By my count, there isn't a single team in obvious position to tank in 2016-17. The Colangelos' Sixers will certainly try to add real live NBA-level talent in free agency and via trade. The Lakers, who fortuitously landed the No. 2 pick, will draft a high-potential stud to team up with D'Angelo Russell and Julius Randle. L.A. has never seemed totally comfortable with using this low road to a return to relevance, and as soon as Mitch Kupchak can spring the Lakers back into the land of the living, he will.

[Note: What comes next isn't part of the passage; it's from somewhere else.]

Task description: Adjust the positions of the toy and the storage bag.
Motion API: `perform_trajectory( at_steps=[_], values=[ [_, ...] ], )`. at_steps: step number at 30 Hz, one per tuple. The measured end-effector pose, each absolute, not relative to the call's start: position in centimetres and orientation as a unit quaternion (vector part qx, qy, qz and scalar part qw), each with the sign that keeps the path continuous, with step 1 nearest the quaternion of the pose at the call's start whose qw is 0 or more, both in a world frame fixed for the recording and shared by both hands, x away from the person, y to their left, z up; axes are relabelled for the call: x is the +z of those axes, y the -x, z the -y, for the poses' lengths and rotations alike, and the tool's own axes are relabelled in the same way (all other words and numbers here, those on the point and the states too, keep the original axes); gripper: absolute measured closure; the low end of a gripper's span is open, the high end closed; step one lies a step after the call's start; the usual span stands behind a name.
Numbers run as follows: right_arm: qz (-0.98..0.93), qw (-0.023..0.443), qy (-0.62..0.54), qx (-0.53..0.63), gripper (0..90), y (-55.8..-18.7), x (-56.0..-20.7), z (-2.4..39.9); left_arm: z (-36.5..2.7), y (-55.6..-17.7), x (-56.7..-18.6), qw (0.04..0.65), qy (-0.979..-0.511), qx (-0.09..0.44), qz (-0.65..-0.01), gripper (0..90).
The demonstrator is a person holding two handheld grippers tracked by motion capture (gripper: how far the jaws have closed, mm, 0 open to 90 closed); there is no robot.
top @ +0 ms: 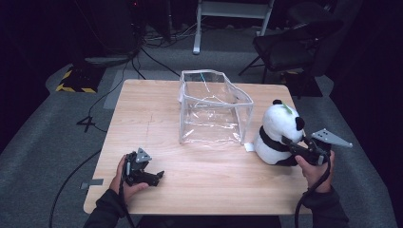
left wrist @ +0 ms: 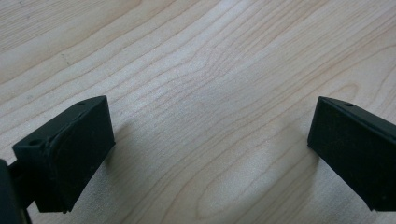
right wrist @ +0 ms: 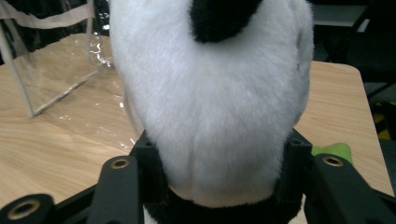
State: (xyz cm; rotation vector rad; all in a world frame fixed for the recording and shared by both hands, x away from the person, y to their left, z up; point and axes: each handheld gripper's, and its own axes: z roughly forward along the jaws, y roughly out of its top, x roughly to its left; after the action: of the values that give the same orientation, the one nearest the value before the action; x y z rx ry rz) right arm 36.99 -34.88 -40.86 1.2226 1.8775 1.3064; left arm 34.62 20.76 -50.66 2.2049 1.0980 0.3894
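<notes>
Panda plush (top: pixel 278 130) sits upright on the wooden surface (top: pixel 204 175), just beside the right wall of a clear plastic bag (top: pixel 214 107) that stands open-topped near the middle of the surface. That bag serves as the landmark here. The toy is white with black ears and black limbs, and it is outside the bag, not in it.

The right hand-held gripper (top: pixel 290 141) reaches in from the side of the toy away from the bag. In the right gripper view its two black jaws press into the soft white fur low on the panda plush (right wrist: pixel 210 93), one on each side, so the toy is gripped around its body. It still looks to rest on the surface rather than hang in the air.

The left hand-held gripper (top: pixel 154 176) lies low on the surface, in front of the bag and toward its left corner, well apart from the toy. The left gripper view shows its jaws spread wide with nothing but bare wood grain between them.

Judging from this, the work looks to be at an early stage: the grasp on the toy is made, while lifting it, carrying it over the bag's open top and lowering it inside all remain. The bag appears empty.
</notes>
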Motion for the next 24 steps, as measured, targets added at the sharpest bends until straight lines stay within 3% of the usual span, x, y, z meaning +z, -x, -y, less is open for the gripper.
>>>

Some of the smallest-market teams like Oklahoma City, Portland and Memphis might still oppose lottery reform no matter what form it takes. Then again, the Grizzlies might soon be in position to benefit from the specific type of reform the NBA had pitched, and it's hard to imagine Portland or OKC bottoming out completely in the course of the current GMs' expected tenures.
The main arguments against lottery reform are becoming less viable. A common frame for arguing against reform is to downplay the awesome impact of winning the lottery. After all, the only team in decades to win a title with a player they drafted No. 1 overall is the Spurs. That's a binary result -- titles or nothing -- that obscures the impact No. 1 overall picks have on teams' revivals -- look at LeBron James in Cleveland, Dwight Howard in Orlando, Allen Iverson in Philly, John Wall in Washington and Anthony Davis in New Orleans. It also ignores that the lottery also decides the Nos. 2 and 3 picks, where players like Kevin Durant and Carmelo Anthony have made huge impacts on their franchises without delivering titles.

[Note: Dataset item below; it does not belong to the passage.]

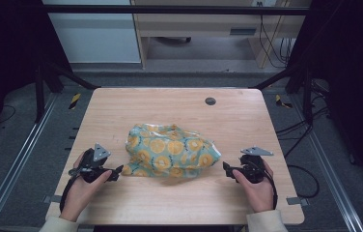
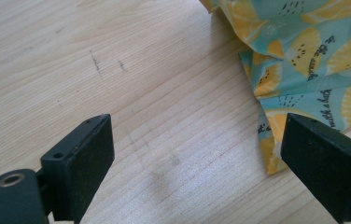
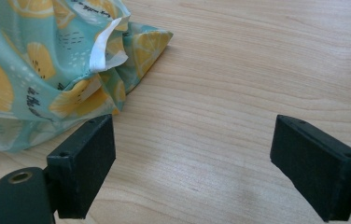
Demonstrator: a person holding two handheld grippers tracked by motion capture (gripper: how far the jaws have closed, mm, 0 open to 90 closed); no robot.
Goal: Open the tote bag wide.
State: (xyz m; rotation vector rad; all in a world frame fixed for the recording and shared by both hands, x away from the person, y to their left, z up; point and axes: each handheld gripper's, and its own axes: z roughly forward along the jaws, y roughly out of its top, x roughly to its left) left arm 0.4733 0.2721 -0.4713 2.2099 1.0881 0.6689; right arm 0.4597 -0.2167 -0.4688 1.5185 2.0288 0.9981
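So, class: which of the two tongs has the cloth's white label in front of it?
The right tongs: the white label hangs on the lemon-print cloth nearby. The left tongs face cloth without it.

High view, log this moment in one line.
cloth: crumpled, table centre | left gripper: open, beside cloth | right gripper: open, beside cloth

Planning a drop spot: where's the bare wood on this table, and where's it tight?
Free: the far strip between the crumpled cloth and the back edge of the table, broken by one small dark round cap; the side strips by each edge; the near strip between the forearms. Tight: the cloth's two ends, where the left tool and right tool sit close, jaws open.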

Some argue that the lottery isn't broken because the worst team in the league so infrequently wins it. The worst team in the league has won the lottery two straight times now. More importantly, the worst team in the league has overwhelming odds to land a top-3 pick and can fall no lower than No. 4. Expanding the set of picks decided by drawing would hurt those odds significantly and make being the absolute worst team less attractive. The proposed lottery reform plan from 2014 does that.
Some argue that drafting is pure skill, and that you can find better players lower anyway. Check out those Warriors, after all. That's fine -- drafting is an art, and plenty of teams have done extraordinary work without a No. 1 overall pick.
But consider years like 2012, when Davis came out, or 2015, when Karl-Anthony Towns changed the course of the Timberwolves' future. Transformational talents do arrive on occasion, and in deciding who has the opportunity to sign those transformational talents, opening up the odds substantially will do well to weaken the perverse incentives to fail in the NBA.
That's the key goal here. Everything the NBA does is and should be focused on improving the game. That's how every revenue boost and rule change is justified, as it should be. Killing intentional fouling as a strategy is about improving the game. Adding jersey sponsor patches is about adding revenue to the league, which will expand what teams can do to improve the fan experience. Introducing officiating transparency into the final two minutes of games is about improving the game by building trust between fans, teams and the league.
Lottery reform, if molded carefully, would kill the rationale for being purposely bad for multiple years by decreasing the odds bad teams would be rewarded for the failure, intentional or not. Lottery reform would prevent a repeat of the last three years in Philadelphia.
Sam Hinkie's process worked. Let's make sure no one ever tries it again.